Подготовительный период к тому моменту, после которого у англичанина – его фамилия была Macfarlane – не должно было оставаться никаких сомнений в том, что Людмила и только Людмила могла и должна была стать его женой и что теперь он не видит, как можно поступить иначе, – все эти подробности Людмила долго и со вкусом обдумывала после очень плотного обеда, отдыхая у себя, – продолжался пять дней, ровно столько, сколько нездоровье Людмилы. На шестой день утром она приняла ванну и стала готовить все к вечернему визиту Макфалена; в этот день он должен был ужинать у нее, потому что иначе это создало бы ряд технических препятствий, всегда особенно досадных и вредно отзывавшихся на непосредственности и неожиданности того, что произошло – Бог знает, как и почему. Макфален явился за полчаса до назначенного времени, был корректен и мил, как всегда, но глаза у него были сумасшедшие, именно такие, как нужно. После обеда с длинными и намеренными паузами в разговоре, прерывавшимися нарочито тревожным смехом Людмилы, она, не зажигая огня – на дворе наступали быстрые сумерки, – подошла к роялю, и Макфален приблизился к ней. Когда он, наконец, обнял ее, ее пальцы еще остались на клавишах, и получился – в последнюю секунду – длительный и смешанный, медленно умиравший звук трех различных нот; мускулы на закинутой шее Людмилы напряглись во время этого первого и неожиданного поцелуя.

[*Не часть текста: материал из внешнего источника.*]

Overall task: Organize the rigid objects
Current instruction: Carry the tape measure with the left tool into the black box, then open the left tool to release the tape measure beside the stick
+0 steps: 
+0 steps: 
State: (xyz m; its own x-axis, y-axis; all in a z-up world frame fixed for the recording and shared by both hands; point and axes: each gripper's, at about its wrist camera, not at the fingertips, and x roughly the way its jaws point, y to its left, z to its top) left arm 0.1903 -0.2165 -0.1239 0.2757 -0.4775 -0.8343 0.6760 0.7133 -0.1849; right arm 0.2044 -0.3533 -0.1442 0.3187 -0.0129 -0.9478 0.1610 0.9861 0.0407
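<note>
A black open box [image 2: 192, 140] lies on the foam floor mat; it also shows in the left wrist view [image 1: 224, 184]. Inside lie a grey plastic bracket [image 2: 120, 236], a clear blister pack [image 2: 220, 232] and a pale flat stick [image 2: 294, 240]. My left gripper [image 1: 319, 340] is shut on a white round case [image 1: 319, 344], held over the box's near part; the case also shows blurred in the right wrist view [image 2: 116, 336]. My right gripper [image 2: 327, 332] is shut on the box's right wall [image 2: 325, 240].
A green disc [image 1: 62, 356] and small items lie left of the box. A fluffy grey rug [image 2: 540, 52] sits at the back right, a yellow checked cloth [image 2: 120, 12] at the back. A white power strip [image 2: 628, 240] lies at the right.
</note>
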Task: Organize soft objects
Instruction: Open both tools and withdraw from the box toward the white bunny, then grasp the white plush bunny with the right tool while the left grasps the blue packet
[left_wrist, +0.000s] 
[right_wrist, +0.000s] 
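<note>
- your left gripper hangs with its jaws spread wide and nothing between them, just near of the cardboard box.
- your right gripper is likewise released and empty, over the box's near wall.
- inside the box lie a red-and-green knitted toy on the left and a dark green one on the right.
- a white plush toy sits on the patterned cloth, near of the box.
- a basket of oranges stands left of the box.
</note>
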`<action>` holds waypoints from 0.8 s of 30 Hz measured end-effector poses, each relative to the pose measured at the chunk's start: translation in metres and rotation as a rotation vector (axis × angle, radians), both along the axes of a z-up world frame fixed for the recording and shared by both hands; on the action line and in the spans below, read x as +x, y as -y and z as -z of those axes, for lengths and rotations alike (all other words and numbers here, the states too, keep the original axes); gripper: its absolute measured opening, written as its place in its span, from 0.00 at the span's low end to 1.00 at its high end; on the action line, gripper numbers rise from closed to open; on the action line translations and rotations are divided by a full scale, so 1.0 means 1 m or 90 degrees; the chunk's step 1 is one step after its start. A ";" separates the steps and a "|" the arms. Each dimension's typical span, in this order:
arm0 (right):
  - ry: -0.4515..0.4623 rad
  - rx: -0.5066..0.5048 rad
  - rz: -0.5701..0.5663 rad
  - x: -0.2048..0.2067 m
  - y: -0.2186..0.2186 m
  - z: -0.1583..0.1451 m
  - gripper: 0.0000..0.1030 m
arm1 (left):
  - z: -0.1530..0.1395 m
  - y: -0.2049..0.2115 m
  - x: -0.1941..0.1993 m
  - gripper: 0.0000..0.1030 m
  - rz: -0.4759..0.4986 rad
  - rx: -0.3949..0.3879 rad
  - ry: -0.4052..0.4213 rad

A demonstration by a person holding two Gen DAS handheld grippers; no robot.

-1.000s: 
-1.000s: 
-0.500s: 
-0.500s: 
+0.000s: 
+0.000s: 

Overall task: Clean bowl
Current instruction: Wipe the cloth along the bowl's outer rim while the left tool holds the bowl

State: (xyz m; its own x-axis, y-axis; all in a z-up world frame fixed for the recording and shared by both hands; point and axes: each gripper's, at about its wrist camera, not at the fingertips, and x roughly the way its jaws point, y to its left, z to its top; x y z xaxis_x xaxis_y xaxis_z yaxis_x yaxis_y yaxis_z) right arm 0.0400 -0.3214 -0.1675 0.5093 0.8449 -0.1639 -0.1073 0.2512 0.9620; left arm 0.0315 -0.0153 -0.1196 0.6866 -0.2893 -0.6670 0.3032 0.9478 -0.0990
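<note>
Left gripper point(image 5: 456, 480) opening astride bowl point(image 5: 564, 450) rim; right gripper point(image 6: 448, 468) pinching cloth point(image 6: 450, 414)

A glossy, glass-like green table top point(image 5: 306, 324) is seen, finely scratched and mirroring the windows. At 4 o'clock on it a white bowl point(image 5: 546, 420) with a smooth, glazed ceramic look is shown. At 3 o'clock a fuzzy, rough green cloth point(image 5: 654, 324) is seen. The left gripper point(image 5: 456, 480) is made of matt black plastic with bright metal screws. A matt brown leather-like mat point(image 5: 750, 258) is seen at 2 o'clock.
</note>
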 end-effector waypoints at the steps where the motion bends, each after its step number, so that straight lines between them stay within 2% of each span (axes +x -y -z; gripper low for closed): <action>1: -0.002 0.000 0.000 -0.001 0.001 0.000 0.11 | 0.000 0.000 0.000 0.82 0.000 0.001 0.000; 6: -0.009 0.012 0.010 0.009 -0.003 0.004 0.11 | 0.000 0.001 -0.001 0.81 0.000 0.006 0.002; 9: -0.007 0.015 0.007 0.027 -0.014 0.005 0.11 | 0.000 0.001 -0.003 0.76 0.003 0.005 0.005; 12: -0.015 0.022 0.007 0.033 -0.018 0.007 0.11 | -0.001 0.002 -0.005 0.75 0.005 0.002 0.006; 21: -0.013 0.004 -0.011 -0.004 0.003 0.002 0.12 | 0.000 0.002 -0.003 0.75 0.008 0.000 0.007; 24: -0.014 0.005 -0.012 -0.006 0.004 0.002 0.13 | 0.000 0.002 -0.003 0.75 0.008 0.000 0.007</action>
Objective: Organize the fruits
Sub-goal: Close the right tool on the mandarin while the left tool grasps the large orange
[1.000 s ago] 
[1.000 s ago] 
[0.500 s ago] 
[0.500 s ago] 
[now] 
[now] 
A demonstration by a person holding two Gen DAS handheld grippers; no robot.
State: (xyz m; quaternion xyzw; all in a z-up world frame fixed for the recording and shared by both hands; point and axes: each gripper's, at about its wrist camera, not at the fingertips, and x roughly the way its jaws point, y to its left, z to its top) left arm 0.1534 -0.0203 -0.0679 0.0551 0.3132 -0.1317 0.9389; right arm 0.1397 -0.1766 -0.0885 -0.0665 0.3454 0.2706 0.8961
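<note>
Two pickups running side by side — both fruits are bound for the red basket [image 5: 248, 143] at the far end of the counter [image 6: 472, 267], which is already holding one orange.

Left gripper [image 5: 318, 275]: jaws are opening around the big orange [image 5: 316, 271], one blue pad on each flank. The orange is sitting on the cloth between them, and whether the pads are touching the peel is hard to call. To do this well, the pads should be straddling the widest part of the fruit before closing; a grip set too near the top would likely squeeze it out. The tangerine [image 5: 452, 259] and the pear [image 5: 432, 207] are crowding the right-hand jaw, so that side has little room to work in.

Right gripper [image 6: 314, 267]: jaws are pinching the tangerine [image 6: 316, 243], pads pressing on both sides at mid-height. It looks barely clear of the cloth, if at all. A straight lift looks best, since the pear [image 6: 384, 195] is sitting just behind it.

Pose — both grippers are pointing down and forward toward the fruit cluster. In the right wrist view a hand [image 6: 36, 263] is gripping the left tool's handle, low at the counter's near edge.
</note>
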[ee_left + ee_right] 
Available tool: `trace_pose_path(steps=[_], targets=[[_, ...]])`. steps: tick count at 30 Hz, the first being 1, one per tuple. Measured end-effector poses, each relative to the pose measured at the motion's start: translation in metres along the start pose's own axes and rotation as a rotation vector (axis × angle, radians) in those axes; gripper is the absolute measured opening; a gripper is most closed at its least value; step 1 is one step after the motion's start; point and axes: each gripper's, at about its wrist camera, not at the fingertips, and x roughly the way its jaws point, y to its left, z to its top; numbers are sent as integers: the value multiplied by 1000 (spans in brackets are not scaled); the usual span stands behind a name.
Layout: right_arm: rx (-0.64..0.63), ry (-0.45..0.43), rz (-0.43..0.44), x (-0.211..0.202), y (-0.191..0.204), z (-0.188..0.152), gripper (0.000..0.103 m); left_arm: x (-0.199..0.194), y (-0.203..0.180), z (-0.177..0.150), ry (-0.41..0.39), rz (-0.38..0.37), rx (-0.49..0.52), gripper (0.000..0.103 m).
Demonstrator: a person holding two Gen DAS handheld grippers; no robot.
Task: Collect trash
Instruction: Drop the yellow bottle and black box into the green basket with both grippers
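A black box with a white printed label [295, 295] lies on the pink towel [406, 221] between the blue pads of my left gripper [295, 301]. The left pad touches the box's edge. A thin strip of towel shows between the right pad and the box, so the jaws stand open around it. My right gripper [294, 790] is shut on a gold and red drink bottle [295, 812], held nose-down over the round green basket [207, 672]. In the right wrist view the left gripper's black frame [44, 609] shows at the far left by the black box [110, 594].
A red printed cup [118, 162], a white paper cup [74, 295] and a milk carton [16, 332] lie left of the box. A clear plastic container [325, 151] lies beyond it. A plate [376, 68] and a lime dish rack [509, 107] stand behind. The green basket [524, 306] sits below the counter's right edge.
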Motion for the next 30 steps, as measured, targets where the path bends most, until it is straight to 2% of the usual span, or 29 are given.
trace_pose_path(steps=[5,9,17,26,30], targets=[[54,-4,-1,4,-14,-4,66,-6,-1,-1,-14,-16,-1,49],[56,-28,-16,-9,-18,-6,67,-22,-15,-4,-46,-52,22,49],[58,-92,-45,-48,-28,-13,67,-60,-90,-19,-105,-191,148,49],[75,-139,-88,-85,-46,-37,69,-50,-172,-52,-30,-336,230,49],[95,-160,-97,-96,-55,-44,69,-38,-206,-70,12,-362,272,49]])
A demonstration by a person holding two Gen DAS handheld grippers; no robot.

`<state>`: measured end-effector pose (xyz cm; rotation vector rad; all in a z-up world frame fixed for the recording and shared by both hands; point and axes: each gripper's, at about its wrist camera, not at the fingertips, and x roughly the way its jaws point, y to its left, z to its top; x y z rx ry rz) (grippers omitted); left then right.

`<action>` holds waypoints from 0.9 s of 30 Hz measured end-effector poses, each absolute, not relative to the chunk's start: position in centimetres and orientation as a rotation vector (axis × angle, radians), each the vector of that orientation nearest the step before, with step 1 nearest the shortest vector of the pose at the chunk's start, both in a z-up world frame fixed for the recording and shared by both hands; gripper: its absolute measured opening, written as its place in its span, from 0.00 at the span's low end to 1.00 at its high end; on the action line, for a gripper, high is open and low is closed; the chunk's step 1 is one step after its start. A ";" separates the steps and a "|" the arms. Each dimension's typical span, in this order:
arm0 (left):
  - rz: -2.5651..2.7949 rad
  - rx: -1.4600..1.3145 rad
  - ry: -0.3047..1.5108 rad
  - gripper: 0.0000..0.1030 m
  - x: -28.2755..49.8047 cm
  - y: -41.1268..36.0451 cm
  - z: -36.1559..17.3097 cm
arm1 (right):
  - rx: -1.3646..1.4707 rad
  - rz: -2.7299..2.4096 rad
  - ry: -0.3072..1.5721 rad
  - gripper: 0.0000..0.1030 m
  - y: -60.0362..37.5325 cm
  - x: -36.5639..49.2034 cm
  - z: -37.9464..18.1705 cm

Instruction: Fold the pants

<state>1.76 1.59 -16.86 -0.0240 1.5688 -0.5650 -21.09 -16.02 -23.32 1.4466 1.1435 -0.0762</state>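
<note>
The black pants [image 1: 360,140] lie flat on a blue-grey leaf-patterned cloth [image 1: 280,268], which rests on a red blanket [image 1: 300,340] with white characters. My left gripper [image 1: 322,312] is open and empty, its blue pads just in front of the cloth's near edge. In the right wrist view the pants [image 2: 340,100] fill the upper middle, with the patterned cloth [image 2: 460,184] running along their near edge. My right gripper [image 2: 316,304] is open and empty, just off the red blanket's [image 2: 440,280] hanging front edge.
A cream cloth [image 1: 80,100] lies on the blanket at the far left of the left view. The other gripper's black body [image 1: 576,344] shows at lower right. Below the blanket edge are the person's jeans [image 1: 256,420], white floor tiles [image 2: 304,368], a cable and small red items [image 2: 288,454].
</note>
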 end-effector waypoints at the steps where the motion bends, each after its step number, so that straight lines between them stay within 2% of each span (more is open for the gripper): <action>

Все остальное случилось именно так, как это представляла себе Людмила; безошибочное знание отношений между мужчиной и женщиной, достигнутое длительным опытом, не могло обмануть ее и на этот раз. Она знала, что от впечатлений первого вечера ее близости с Макфаленом зависело все ее будущее, и она не пожалела никаких усилий для того, чтобы это будущее себе обеспечить. Поздно ночью, после того как Макфален несколько раз потребовал у нее категорического согласия стать его женой, – она гладила в ответ его круглую голову с жестокими седыми волосами, – она, слабо улыбаясь, ответила, наконец, что очень устала и предпочитает отложить разговор до завтра. Макфален ушел, совершенно одуревший и донельзя счастливый. На следующее утро Людмилу разбудил телефонный звонок. Не совсем еще проснувшись, она сказала своим резким голосом: – Alio! – но когда услышала, что говорил Макфален, сон слетел с нее мгновенно, и голос ее вновь приобрел ту слабую прелесть, которая была необходима в ее разговоре с англичанином.